### TRY IT:
Each time a line of the listing holds "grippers", copy that line.

### GIVEN INFORMATION:
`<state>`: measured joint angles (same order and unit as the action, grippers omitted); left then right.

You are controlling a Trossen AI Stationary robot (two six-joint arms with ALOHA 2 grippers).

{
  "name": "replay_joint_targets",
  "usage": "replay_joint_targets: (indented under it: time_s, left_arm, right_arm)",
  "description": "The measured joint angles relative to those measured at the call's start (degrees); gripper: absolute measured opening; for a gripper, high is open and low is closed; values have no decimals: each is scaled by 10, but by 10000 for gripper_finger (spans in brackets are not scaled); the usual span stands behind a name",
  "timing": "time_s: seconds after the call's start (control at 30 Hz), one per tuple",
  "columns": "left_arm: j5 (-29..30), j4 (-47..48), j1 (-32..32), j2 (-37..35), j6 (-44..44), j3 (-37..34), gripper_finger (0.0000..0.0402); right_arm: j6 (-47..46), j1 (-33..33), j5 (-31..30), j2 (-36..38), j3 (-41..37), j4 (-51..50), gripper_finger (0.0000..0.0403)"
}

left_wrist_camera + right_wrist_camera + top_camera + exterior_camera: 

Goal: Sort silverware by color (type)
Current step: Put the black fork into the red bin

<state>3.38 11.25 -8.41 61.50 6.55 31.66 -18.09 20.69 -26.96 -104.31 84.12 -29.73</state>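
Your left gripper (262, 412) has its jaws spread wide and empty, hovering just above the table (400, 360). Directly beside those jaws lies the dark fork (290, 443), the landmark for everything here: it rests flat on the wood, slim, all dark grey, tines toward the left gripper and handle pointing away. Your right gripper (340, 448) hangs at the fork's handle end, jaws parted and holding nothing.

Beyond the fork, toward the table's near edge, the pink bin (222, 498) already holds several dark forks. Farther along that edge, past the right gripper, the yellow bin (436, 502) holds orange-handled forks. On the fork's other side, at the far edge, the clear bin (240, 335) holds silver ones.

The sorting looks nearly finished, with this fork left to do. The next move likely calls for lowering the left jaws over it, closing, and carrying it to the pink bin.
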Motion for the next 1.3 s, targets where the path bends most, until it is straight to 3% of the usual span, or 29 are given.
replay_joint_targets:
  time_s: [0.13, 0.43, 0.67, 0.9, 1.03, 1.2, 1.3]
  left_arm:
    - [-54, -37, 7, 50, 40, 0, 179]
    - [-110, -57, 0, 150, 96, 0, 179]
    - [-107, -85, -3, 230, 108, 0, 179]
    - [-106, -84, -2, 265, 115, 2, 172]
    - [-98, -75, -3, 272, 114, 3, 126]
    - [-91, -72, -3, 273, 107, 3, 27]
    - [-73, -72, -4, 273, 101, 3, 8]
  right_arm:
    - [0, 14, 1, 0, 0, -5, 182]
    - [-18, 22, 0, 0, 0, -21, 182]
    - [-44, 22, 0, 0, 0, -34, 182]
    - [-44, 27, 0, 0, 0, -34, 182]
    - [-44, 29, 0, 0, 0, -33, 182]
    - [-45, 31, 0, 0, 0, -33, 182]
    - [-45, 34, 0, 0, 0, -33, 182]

### TASK RESPONSE:
`<state>`: measured joint angles (same order and unit as the action, grippers omitted); left then right.
You are controlling a Trossen AI Stationary robot (two six-joint arms with ALOHA 2 grippers).

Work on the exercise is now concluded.